TASK TO CARRY OUT: Copy out, exactly as given, every line from the line with "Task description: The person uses" to the end of the listing, both of those lines included.

THE DATA:
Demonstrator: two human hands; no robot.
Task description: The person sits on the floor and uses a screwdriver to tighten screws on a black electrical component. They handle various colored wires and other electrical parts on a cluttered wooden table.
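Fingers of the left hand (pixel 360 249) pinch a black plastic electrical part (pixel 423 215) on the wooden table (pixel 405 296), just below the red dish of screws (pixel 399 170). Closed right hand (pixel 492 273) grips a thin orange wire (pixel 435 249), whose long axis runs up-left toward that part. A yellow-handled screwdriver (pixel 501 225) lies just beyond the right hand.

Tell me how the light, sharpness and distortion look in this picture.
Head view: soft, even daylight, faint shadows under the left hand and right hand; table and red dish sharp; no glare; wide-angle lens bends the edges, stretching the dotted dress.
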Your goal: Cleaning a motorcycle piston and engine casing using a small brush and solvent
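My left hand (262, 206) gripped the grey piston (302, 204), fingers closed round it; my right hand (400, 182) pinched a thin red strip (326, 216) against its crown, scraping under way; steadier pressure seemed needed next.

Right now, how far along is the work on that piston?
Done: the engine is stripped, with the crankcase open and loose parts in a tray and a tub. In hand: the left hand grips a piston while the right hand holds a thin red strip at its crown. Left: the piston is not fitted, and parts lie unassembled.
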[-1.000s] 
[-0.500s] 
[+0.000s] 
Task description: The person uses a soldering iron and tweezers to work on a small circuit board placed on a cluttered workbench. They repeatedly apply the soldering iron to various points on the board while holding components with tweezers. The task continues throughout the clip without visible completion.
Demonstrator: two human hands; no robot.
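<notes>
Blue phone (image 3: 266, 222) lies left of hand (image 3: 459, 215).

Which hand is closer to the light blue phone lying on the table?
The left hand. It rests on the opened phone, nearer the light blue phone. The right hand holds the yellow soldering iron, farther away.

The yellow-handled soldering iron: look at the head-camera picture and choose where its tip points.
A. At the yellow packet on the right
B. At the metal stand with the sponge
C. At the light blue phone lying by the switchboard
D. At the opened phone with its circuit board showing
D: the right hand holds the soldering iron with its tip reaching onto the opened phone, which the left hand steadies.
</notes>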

EXERCISE RESULT:
Task description: The person uses a soldering iron and tweezers to work on a small circuit board placed on a cluttered workbench. They repeatedly apply the soldering iron to various points on the board while holding components with tweezers. The task continues throughout the clip without visible completion.
Demonstrator: two human hands; no robot.
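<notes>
Blue phone (image 3: 266, 222) lies left of hand (image 3: 459, 215).

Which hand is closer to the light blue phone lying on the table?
The left hand. It rests on the opened phone, nearer the light blue phone. The right hand holds the yellow soldering iron, farther away.

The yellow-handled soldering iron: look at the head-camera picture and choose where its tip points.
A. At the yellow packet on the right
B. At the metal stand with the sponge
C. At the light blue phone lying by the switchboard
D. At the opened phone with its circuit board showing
D: the right hand holds the soldering iron with its tip reaching onto the opened phone, which the left hand steadies.
</notes>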

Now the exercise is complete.